Even if it loses in a match of philosophical or rhetorical wit (and who could beat a writer like Sorkin at that?), “30 Rock” is juiced with something that is rare in comedies these days: true humor. She’s written her own jaded third-generation feminist with a sly, engaging irony, not to mention a cluelessly absurd network exec for Alec Baldwin. His affinity for interfering, inappropriate advances – and microwave ovens – allude to the aloof, out-of-touch network exec stereotype but do it discreetly, with plenty of socially awkward glances to go around.
But so far that’s only two kinds of heat. As Baldwin says, for a show to succeed it needs three kinds of heat, and the third is provided here by another “SNL” alum, Tracy Morgan. Morgan plays a movie star in the extreme Martin Lawrence mold, but his satirical presence makes no pretense of civility. His character is a blatant archetype, but the show uses it as a launching point for an astute analysis of that stereotype instead of simply exploiting it. Fortunately, laughs go along with the analysis (“Us Weekly wrote a story saying I’m on crack. That’s racist! I’m not on crack. I’m straight up mentally ill!“).
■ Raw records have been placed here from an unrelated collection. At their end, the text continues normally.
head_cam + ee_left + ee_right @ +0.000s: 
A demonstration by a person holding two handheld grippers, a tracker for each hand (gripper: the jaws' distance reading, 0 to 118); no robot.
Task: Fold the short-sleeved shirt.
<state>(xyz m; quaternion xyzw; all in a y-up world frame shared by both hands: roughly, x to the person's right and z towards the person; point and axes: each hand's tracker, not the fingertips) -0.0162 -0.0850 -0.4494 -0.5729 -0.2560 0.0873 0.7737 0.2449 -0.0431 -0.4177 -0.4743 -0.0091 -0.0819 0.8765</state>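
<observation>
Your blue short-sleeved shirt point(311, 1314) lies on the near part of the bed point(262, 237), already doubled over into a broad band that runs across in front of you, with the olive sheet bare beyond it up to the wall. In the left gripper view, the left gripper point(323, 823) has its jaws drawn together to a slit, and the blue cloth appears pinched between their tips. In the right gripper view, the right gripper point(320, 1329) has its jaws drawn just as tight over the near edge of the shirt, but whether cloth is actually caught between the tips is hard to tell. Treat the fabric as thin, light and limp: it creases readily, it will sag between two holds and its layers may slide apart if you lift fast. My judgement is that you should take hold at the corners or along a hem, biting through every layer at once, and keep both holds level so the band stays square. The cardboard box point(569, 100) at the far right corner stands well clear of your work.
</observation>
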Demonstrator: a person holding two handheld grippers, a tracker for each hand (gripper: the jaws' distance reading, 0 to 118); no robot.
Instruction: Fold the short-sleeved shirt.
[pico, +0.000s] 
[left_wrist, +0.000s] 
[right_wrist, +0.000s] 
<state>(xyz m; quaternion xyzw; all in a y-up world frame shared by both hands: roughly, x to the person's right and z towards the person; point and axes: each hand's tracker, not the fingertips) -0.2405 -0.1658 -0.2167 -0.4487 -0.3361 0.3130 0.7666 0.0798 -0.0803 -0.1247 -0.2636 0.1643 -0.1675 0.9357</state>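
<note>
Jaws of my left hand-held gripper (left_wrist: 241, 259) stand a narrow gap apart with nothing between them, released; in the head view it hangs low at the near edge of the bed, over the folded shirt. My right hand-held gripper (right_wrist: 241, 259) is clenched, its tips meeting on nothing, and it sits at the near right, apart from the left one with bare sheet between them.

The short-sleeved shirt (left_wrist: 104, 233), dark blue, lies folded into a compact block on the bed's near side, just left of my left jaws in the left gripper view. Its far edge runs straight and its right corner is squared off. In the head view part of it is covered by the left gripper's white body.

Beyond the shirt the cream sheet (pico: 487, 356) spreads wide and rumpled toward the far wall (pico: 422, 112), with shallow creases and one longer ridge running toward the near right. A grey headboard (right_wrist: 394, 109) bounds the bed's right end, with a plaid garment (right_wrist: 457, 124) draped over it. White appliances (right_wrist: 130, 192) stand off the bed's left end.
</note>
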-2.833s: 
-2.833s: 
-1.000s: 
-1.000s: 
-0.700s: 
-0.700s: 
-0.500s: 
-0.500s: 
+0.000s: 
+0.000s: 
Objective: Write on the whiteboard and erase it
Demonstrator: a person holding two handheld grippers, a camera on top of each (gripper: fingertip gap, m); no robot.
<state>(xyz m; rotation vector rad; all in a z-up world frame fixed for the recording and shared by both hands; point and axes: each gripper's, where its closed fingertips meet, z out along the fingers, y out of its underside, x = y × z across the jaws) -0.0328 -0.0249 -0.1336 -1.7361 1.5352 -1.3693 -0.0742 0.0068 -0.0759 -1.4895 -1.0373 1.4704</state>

In a time when female comedians (and indeed, female newscasters, columnists et al.) can’t overcome social inducements that make them female first and everything else second – leaving a tired, watered-down muddle of would-be group pride – Fey is a rare commodity. She chooses to perfect her comedy and let everything else fall where it will. She’s one of the most adroit masters of her art. Certainly no comedienne should stifle her gender identity, but by subtly asserting its mettle rather than furiously hawking defiance, Fey creates a character with meaning, one that’s quiet yet says so much. It’s about time she had a stage all her own, and if the pilot is any indication, she will leave her mark.